While his paintings of horses brought him prominence, Das found himself in Spain during the course of his travels witnessing bullfights, where his fascination for the form of the bull was kindled. “I must have done 7000 horses between 1950 to 60,” he says, “In 1962, I went to Spain, where I was fascinated by the bull fights.”
His ardent study of sculpting in Shantiniketan and his zeal for graphic art in Paris has imbibed a certain rigor in his paintings mostly associated with the other art forms. Avoiding warm or loud colour tones, his minimalist style often invokes a sense of grotesque ecstasy in connoisseurs, especially in his treatment of the women in his ‘A woman in her failings’ series or even in his interpretation of Christ. His signature use of charcoal and conté crayons, an invention arising out of the dearth in pigment during late 18th-early 19th century France, is a testament to his sense of the minimal.

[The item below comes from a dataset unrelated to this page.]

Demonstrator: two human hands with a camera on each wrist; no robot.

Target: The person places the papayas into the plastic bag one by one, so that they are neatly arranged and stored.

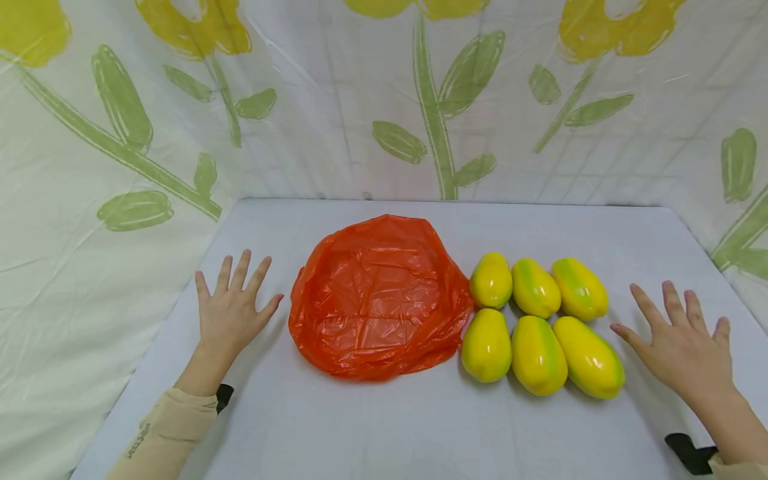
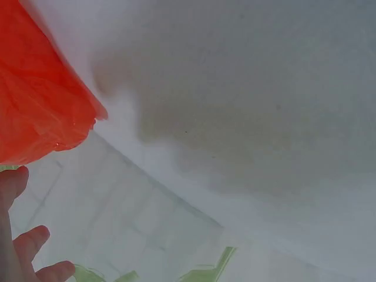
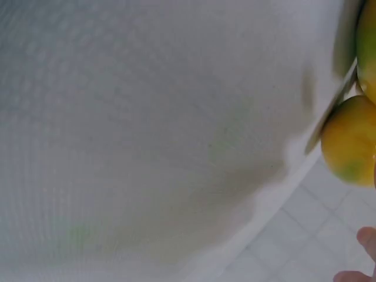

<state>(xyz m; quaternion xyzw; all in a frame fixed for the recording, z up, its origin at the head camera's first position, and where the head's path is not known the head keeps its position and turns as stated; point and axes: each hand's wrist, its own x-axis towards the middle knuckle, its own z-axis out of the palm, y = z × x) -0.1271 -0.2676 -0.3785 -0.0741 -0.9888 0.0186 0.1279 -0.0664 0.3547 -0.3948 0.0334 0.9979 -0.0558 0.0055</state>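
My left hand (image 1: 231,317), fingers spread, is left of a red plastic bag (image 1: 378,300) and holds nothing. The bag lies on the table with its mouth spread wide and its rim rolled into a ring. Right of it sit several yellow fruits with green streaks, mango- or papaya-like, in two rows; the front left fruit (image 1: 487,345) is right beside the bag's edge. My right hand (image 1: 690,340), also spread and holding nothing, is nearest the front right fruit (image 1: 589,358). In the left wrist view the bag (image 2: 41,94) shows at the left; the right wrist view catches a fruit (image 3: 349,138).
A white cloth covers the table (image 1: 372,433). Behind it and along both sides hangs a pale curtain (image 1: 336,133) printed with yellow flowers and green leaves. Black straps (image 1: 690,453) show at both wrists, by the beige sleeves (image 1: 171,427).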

Delving into “man’s inhumanity to man”, Das’ philosophy is apparent in his handling of subject when his focus tends to shift from the perfect animal forms. Human beings are seldom as perfect in his eyes and are represented likewise.
A prolific worker who had nearly ten phases in his vibrant career, Das is fondly remembered as ‘Ghora Das’ (The Horse Das) thanks to his fascination for horses. Apart from 88 solo exhibitions across the world as well as having his work included in the Paris Biennale, Das received the Padma Shri award from the Indian Government in 2014. The finery of Das’ paintings is almost an echo of the primordial painters of humanity, who were as fascinated by the terrific form of the bison as Das probably was with that of the horse and the bull.
Bearing the weight of humanity in his 76 years of hallowed existence, Sunil Das passed away on August 10, 2015 in Kolkata.